The code I tried to write is
def scanFiles2(rdir,sstring,extens,start = '',cSens = False):
fList = []
for fol,fols,fils in os.walk(rdir):
fList.extend([os.path.join(rdir,fol,fil) for fil in fils if fil.endswith(extens) and fil.startswith(start)])
if fList:
for fil in fList:
rFil = open(fil)
for line in rFil:
if not cSens:
line,sstring = line.lower(), sstring.lower()
if sstring in line:
fList.remove(fil)
break
rFil.close()
if fList:
plur = 'files do' if len(fList) > 1 else 'file does'
print '\nThe following %d %s not contain "%s":\n'%(len(fList),plur,sstring)
for fil in fList:
print fil
else:
print 'No files were found that don\'t contain %(sstring)s.'%locals()
scanFiles2(rdir = r'C:\temp',sstring = '!!syn',extens = '.html', start = '#', cSens = False)
I guess there's a flaw in the code but I really don't see it.
UPDATE
The code still comes up with many false positives: files that do contain the search string but are identified as not containing it.
Could text encoding be an issue here? I prefixed the search string with U to account for Unicode encoding but it didn't make any difference.
Does Python in some way cache file contents? I don't think so but that could somewhat account for files to still pop up after having been corrected.
Could some kind of malware cause symptoms like these? Seems highly unlikely to me but I'm kinda desperate to get this fixed.

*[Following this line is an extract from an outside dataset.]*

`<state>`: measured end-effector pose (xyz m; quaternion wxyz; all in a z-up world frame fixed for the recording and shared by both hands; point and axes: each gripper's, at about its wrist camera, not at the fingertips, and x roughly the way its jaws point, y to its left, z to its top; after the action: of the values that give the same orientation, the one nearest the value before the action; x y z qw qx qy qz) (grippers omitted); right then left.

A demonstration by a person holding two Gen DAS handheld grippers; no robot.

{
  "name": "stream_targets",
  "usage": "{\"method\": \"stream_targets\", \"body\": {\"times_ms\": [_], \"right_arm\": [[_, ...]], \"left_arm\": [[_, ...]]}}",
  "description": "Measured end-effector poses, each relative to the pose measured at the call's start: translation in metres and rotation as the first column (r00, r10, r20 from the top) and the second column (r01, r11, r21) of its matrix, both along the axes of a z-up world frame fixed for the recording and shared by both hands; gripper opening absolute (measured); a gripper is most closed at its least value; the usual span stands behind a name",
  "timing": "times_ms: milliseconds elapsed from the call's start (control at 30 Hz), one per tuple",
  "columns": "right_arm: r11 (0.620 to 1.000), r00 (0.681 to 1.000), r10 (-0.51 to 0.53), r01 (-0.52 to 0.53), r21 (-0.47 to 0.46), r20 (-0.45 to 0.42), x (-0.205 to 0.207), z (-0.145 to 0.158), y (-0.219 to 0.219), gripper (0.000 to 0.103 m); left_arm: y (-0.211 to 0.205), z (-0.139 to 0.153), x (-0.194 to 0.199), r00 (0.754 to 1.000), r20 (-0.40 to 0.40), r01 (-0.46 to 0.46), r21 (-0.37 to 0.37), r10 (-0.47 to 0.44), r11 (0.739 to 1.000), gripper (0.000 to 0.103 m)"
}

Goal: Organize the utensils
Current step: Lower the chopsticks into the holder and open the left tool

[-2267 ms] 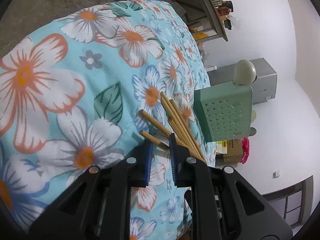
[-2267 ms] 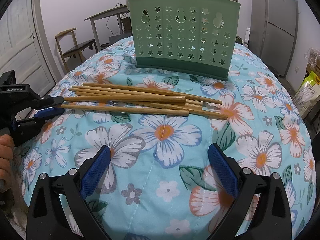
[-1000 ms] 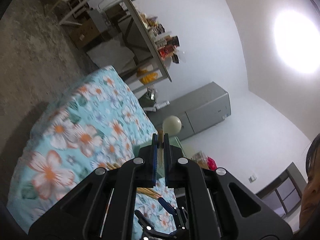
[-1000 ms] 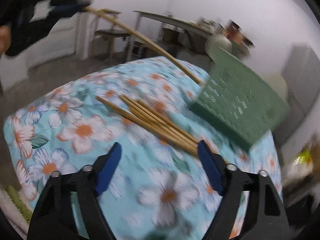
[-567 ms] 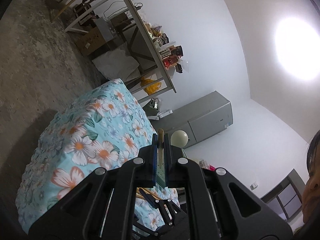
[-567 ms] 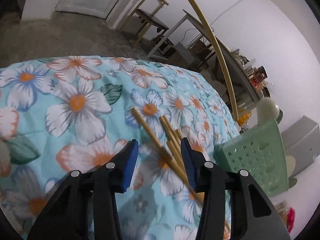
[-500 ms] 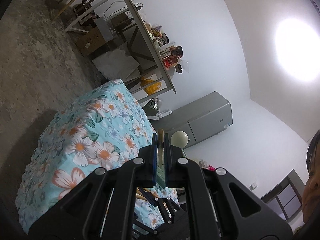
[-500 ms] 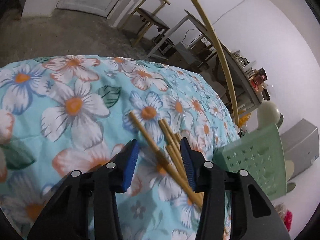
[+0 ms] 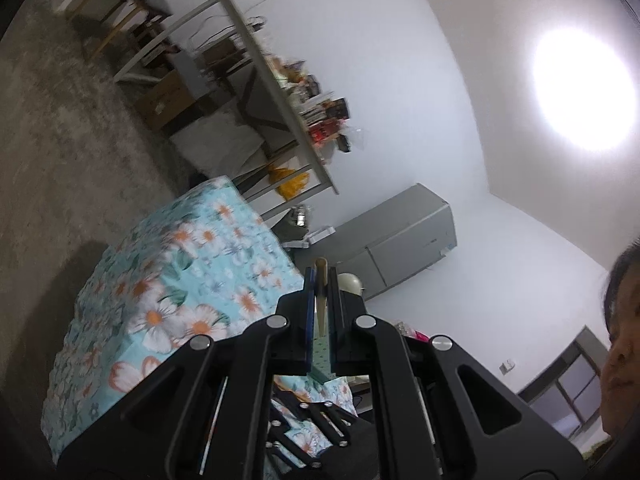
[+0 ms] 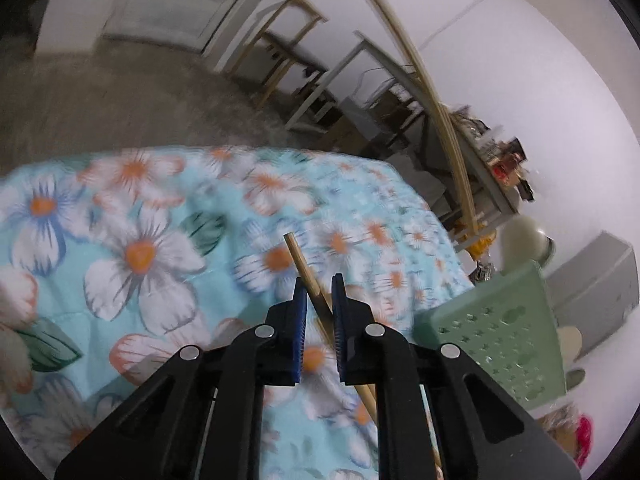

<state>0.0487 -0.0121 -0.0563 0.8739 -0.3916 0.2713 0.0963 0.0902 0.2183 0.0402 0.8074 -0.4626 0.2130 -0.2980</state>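
My left gripper [image 9: 321,280] is shut on one wooden chopstick [image 9: 321,270], held up in the air beside the table. In the right wrist view that same chopstick [image 10: 424,80] arcs from the top edge down to just above the green perforated utensil holder [image 10: 500,332]. My right gripper [image 10: 320,288] points down at the flowered cloth, and its jaws are closing around another chopstick [image 10: 298,256]. That stick crosses slantwise between the blue pads, with a narrow gap still visible beside it. The rest of the chopstick pile is hidden behind the gripper.
The table under the floral cloth [image 9: 180,280] drops off to bare floor on its far side. A pale rounded utensil [image 10: 524,236] stands in the holder. Behind are a cluttered long table [image 9: 280,80], a chair [image 10: 288,36] and a grey fridge [image 9: 400,240]. A person's head [image 9: 624,320] is at the right edge.
My right gripper's jaws went from wide apart over the chopstick pile to nearly together around one stick, and it rolled over them. My left gripper keeps its chopstick and shifted slightly.
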Motion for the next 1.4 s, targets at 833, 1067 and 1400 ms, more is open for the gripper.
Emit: {"method": "stream_targets", "body": {"times_ms": [833, 1067, 1400], "right_arm": [[0.719, 0.924, -0.349, 0.156, 0.678, 0.157, -0.045, 0.175, -0.204, 0.006], [0.667, 0.908, -0.376, 0.127, 0.734, 0.185, -0.059, 0.186, -0.242, 0.006], [0.613, 0.902, -0.396, 0.120, 0.781, 0.173, -0.068, 0.182, -0.268, 0.006]], "left_arm": [[-0.175, 0.135, 0.048, 0.927, 0.277, 0.153, 0.339, -0.254, 0.928, 0.004], [-0.251, 0.144, 0.062, 0.912, 0.277, 0.097, 0.570, -0.302, 0.816, 0.004], [-0.323, 0.130, 0.081, 0.921, 0.187, 0.091, 0.750, -0.342, 0.655, 0.004]]}}
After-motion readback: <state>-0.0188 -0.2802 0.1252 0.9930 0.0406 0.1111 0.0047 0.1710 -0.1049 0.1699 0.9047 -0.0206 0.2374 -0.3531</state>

Modifying element while iterating the list cause unexpected results:
For example:
>>> lst = [1,2,4,6,3,8,0,5]
>>> for n in lst:
... if n % 2 == 0:
... lst.remove(n)
...
>>> lst
[1, 4, 3, 0, 5]
Workaround iterate over copy
>>> lst = [1,2,4,6,3,8,0,5]
>>> for n in lst[:]:
... if n % 2 == 0:
... lst.remove(n)
...
>>> lst
[1, 3, 5]
Alternatively, you can append valid file path, instead of removing from the whole file list.
Modified version (appending file that does not contian sstring instead of removing):
def scanFiles2(rdir, sstring, extens, start='', cSens=False):
if not cSens:
# This only need to called once.
sstring = sstring.lower()
fList = []
for fol, fols, fils in os.walk(rdir):
for fil in fils:
if not (fil.startswith(start) and fil.endswith(extens)):
continue
fil = os.path.join(fol, fil)
with open(fil) as rFil:
for line in rFil:
if not cSens:
line = line.lower()
if sstring in line:
break
else:
fList.append(fil)
...
list.remove takes O(n) time, while list.append takes O(1). See Time Complexity.
Use with statement if possible.

Falsetru already showed you why you should not remove lines from a list while looping over it; list iterators do not and cannot update their counter when a list is shortened, so if item 3 was processed but you removed that item, the next iteration item 4 was previously located at index 5.
List comprehension version using fnmatch.filter() and any() and a filter lambda for case insensitive matching:
import fnmatch
def scanFiles2(rdir, sstring, extens, start='', cSens=False):
lfilter = sstring.__eq__ if cSens else lambda l, s=sstring.lower(): l.lower() == s
ffilter = '{}*{}'.format(start, extens)
return [os.path.join(r, fname)
for r, _, f in os.walk(rdir)
for fname in fnmatch.filter(f, ffilter)
if not any(lfilter(l) for l in open(os.path.join(root, fname)))]
but perhaps you'd be better off sticking to a more readable loop:
def scanFiles2(rdir, sstring, extens, start='', cSens=False):
lfilter = sstring.__eq__ if cSens else lambda l, s=sstring.lower(): l.lower() == s
ffilter = '{}*{}'.format(start, extens)
result = []
for root, _, files in os.walk(rdir):
for fname in fnmatch.filter(files, ffilter):
fname = os.path.join(r, fname)
with open(fname) as infh:
if not any(lfilter(l) for l in infh):
result.append(fname)
return result

Another alternative that opens the searching up for using regular expressions (although just using grep with appropriate options would still be better):
import mmap
import os
import re
import fnmatch
def scan_files(rootdir, search_string, extension, start='', case_sensitive=False):
rx = re.compile(re.escape(search_string), flags=re.I if not case_sensitive else 0)
name_filter = start + '*' + extension
for root, dirs, files in os.walk(rootdir):
for fname in fnmatch.filter(files, name_filter):
with open(os.path.join(root, fname)) as fin:
try:
mm = mmap.mmap(fin.fileno(), 0, access=mmap.ACCESS_READ)
except ValueError:
continue # empty files etc.... include this or not?
if not next(rx.finditer(mm), None):
yield fin.name
Then use list on that if you want the names materialised or treat it as you would any other generator...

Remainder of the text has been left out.